Tutorial 04: Attention and Memory Workflow

Goal: combine attention output with memory retrieval.

Step 1: Prepare attention inputs

import numpy as np
import grilly

backend = grilly.Compute()

batch = 4
heads = 8
seq = 32
head_dim = 64

q = np.random.randn(batch, heads, seq, head_dim).astype(np.float32)
k = np.random.randn(batch, heads, seq, head_dim).astype(np.float32)
v = np.random.randn(batch, heads, seq, head_dim).astype(np.float32)

Step 2: Compute attention output

attn_out = backend.attention.flash_attention2(q, k, v)
print("attention output:", attn_out.shape)

Step 3: Build memory database

query = np.random.randn(1, 256).astype(np.float32)
database = np.random.randn(5000, 256).astype(np.float32)

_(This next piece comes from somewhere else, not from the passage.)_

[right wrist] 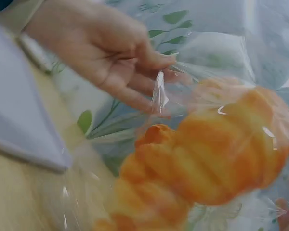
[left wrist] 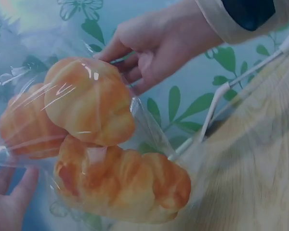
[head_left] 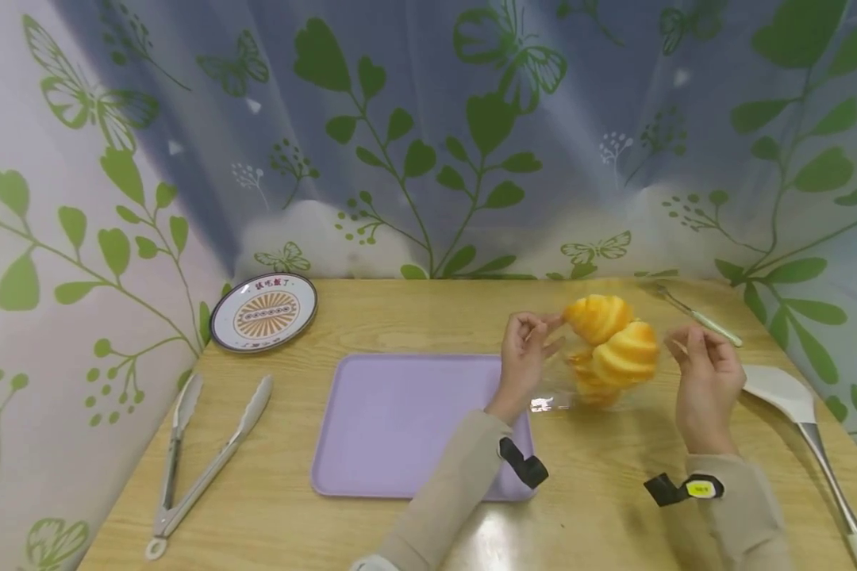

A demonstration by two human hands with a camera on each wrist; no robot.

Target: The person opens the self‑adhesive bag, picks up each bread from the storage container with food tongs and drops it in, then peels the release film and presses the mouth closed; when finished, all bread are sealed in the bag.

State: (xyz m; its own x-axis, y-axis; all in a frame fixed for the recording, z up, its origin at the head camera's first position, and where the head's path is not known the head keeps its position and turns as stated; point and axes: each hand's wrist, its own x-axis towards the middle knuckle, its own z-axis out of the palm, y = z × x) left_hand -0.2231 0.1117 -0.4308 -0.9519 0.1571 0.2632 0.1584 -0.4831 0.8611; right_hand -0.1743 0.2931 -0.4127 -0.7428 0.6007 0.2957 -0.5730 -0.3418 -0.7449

Step 4: Retrieve nearest vectors

distances = backend.faiss.compute_distances(query, database)
topk_values, topk_indices = backend.faiss.topk(distances, k=8)
retrieved = database[topk_indices[0]]

Step 5: Use retrieved context

At this point you can:

  1. Concatenate retrieved vectors with model state.

  2. Inject retrieved context before the next decoder/FFN block.

  3. Re-rank or route candidates with additional similarity passes.

Step 6: Cleanup

backend.cleanup()